» **Exercise instructions**: Would you return exactly the lines from the top of the data below through the one containing "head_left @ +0", leaving out the pictures?

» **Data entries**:
□ □ □

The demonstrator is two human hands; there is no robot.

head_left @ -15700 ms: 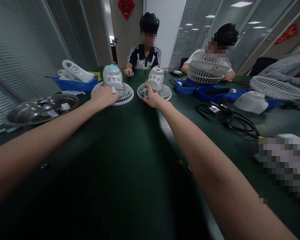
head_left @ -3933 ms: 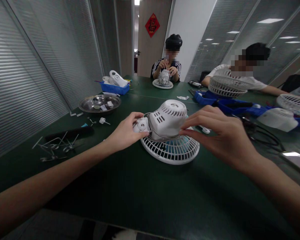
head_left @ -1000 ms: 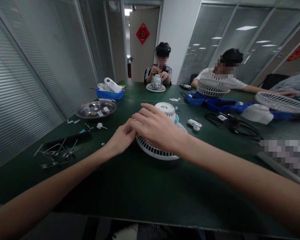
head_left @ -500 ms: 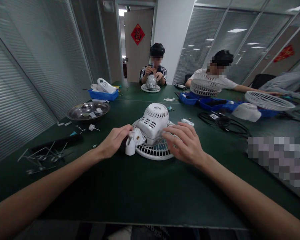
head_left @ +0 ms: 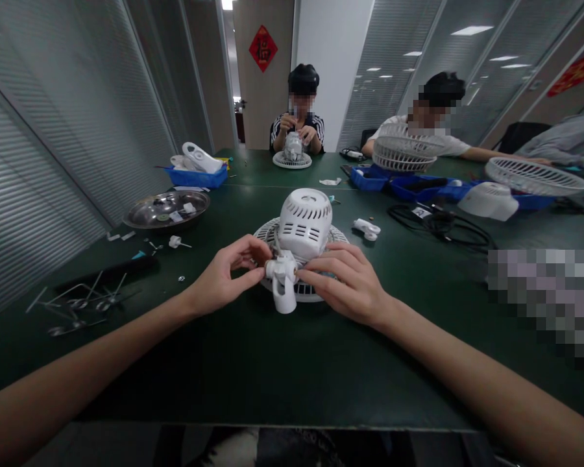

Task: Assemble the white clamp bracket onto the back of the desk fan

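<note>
A white fan head lies with its round grille (head_left: 259,290) down on the green table and its slotted motor housing (head_left: 305,220) on top. The white neck joint (head_left: 285,275) sticks out toward me, its hollow end pointing down. My left hand (head_left: 228,272) pinches the left side of this joint between thumb and fingertips. On the other side, my right hand (head_left: 348,279) has its fingers together, the tips on the joint's right side and the palm beside the housing. What lies beneath the right fingertips is hidden.
To the left lie a metal dish (head_left: 168,211) with small parts, a blue bin (head_left: 197,176), a black tube (head_left: 109,274) and bent metal rods (head_left: 80,301). A white plastic part (head_left: 367,229) and black cables (head_left: 448,227) lie right. Co-workers sit across the table.
The fan head has turned, so its neck joint now faces me. My right hand has moved from the housing's side to the joint. My left fingers now pinch the joint's left side.
</note>
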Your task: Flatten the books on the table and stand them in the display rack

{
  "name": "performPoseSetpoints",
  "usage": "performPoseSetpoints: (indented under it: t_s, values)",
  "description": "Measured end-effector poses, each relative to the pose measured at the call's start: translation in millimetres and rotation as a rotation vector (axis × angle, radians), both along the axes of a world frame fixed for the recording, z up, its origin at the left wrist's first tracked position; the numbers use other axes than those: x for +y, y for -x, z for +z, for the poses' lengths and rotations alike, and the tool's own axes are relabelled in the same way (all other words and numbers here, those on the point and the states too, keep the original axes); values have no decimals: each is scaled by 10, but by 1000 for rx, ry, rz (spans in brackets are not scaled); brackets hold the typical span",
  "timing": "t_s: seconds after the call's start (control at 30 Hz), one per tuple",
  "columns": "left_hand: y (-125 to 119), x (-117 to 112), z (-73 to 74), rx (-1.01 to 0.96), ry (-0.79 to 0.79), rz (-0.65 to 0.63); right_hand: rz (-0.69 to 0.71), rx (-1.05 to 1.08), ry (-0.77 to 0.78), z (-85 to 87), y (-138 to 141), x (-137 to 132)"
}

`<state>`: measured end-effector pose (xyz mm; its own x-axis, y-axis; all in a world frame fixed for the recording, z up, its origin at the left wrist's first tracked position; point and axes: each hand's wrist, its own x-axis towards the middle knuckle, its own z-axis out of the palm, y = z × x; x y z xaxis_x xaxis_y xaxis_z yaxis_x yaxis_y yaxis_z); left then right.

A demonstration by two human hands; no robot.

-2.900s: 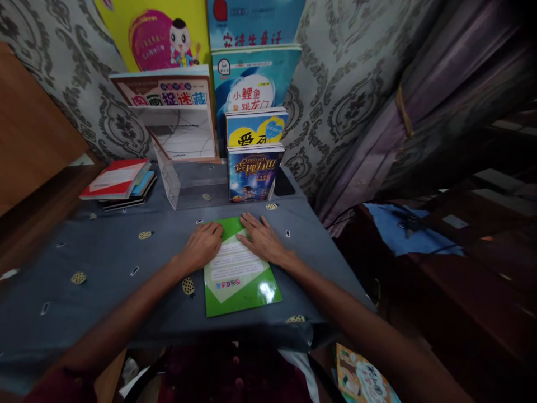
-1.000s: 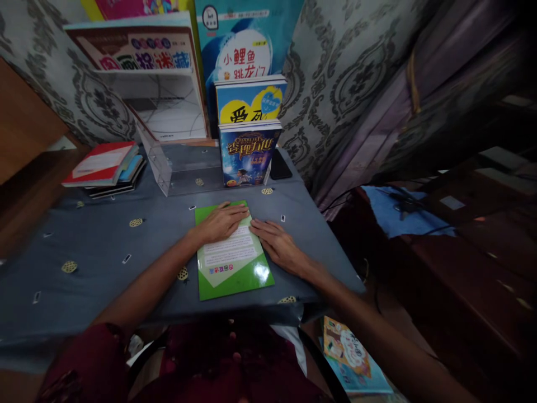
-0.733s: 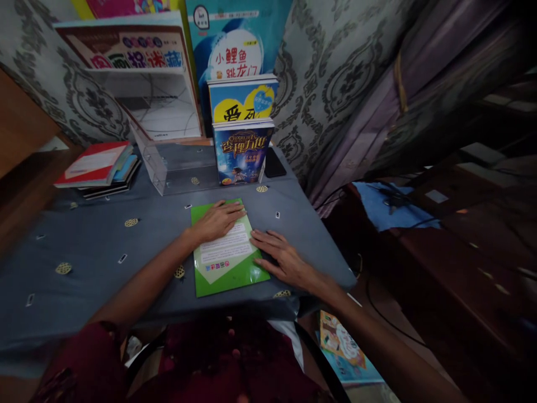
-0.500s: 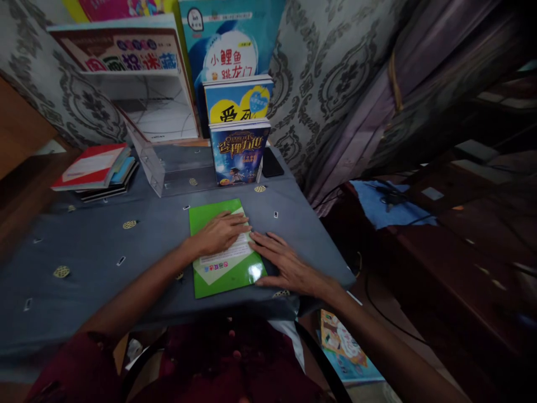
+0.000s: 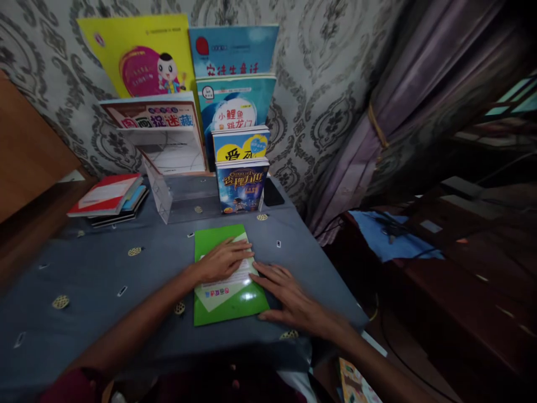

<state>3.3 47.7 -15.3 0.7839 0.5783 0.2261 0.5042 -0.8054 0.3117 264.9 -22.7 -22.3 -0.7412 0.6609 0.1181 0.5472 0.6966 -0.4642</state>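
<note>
A thin green book (image 5: 218,240) with a white diamond panel lies flat on the grey tablecloth (image 5: 104,268) in front of me. My left hand (image 5: 222,260) rests palm down on its middle, fingers stretched out to the right. My right hand (image 5: 289,296) lies flat on the cloth against the book's right edge, fingers spread, thumb near the lower right corner. Neither hand grips anything.
A clear stand (image 5: 176,193) at the table's back holds upright picture books, with a dark blue one (image 5: 240,187) in front. A stack topped by a red book (image 5: 107,193) lies at the back left. Another book (image 5: 356,383) lies on the floor right.
My right hand has slid off the book's top down along its right edge onto the cloth. My left hand has moved to the book's middle. The view tilted up.
</note>
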Motion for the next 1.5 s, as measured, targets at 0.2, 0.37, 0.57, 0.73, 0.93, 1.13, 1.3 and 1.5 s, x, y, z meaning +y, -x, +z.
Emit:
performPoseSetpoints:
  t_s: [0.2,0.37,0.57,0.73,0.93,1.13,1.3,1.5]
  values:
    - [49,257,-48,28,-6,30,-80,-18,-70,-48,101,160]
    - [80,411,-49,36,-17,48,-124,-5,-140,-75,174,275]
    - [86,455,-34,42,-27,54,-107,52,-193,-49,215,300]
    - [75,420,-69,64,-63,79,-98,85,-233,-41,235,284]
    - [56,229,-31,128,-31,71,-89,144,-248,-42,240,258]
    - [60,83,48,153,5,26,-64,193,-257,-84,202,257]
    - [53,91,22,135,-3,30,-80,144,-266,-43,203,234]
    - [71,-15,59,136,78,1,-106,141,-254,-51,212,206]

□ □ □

» **Answer**:
The demonstrator is two human hands; there is no robot.

head_left @ -15700 ms: 
head_left @ -3933 ms: 
head_left @ -1000 ms: 
head_left @ -500 ms: 
head_left @ +0 ms: 

This output is complete, so the exercise is closed.